------- Comment #23 from gdr at cs dot tamu dot edu  2007-01-30 02:11 -------
Subject: Re:  std::bad_alloc::what() does not explain what happened

"pcarlini at suse dot de" <[EMAIL PROTECTED]> writes:

| ------- Comment #22 from pcarlini at suse dot de  2007-01-30 01:42 -------
| (In reply to comment #21)
| > I suspect Andrew Pinski's point might be that what() could return a
| > string that represents the name of the most derived type of the
| > exception.  But, nothing so far forces to do that.  A reasonable
| > definition is to what Paolo suggest, with clear documentation (that
| > mentions this).
| 
| Agreed. Gaby, do you have any strong opinion about std::exception
| itself?

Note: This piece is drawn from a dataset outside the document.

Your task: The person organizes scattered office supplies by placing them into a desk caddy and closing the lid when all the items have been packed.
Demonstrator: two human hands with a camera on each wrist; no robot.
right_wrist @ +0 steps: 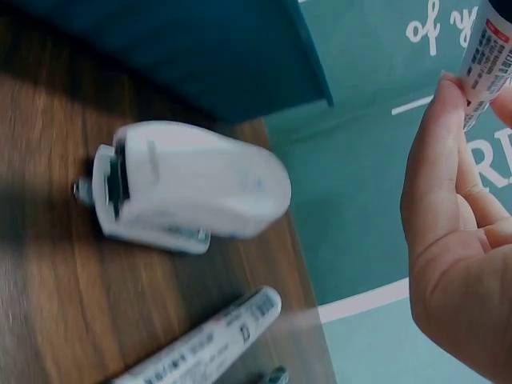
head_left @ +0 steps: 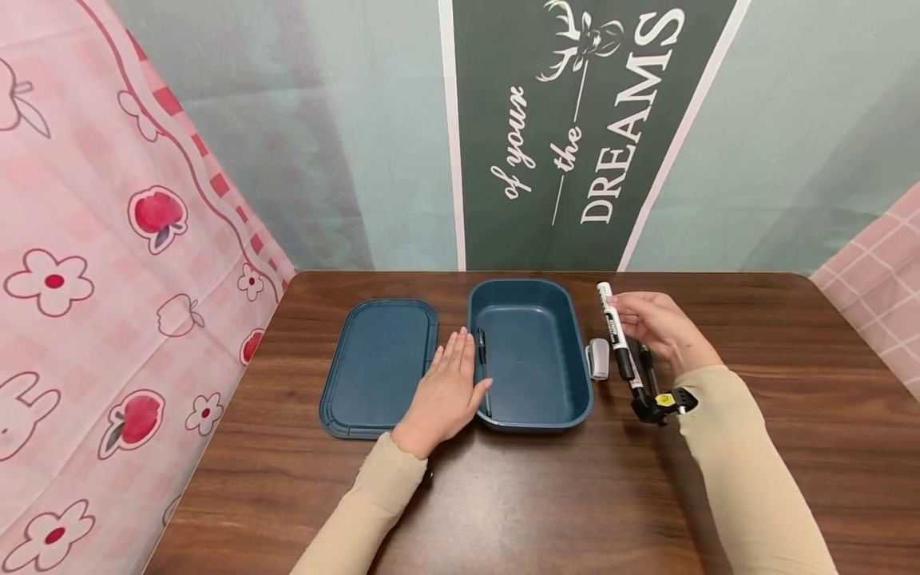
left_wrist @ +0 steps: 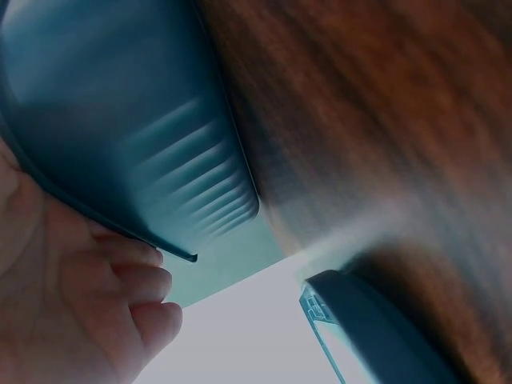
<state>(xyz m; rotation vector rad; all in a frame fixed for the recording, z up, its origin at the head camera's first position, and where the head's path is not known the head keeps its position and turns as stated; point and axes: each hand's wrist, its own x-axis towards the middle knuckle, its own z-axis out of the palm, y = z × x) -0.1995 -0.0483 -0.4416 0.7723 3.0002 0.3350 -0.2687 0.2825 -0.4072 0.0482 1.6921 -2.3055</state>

In my current patch draft I'm leaving it alone, but in
| principle we could change also its what() to return "std::exception"
| instead of typeid(*this).name(). 

>From consistency point of view I would say that the change should also
be done for std::exception.  

However, the use of typeid is very convenient in the sense that we
have to defined what() only once.  Now, if we change that definition
in std::exception, it means that we should revisit all other exception
classes, such as std::runtime_error, etc.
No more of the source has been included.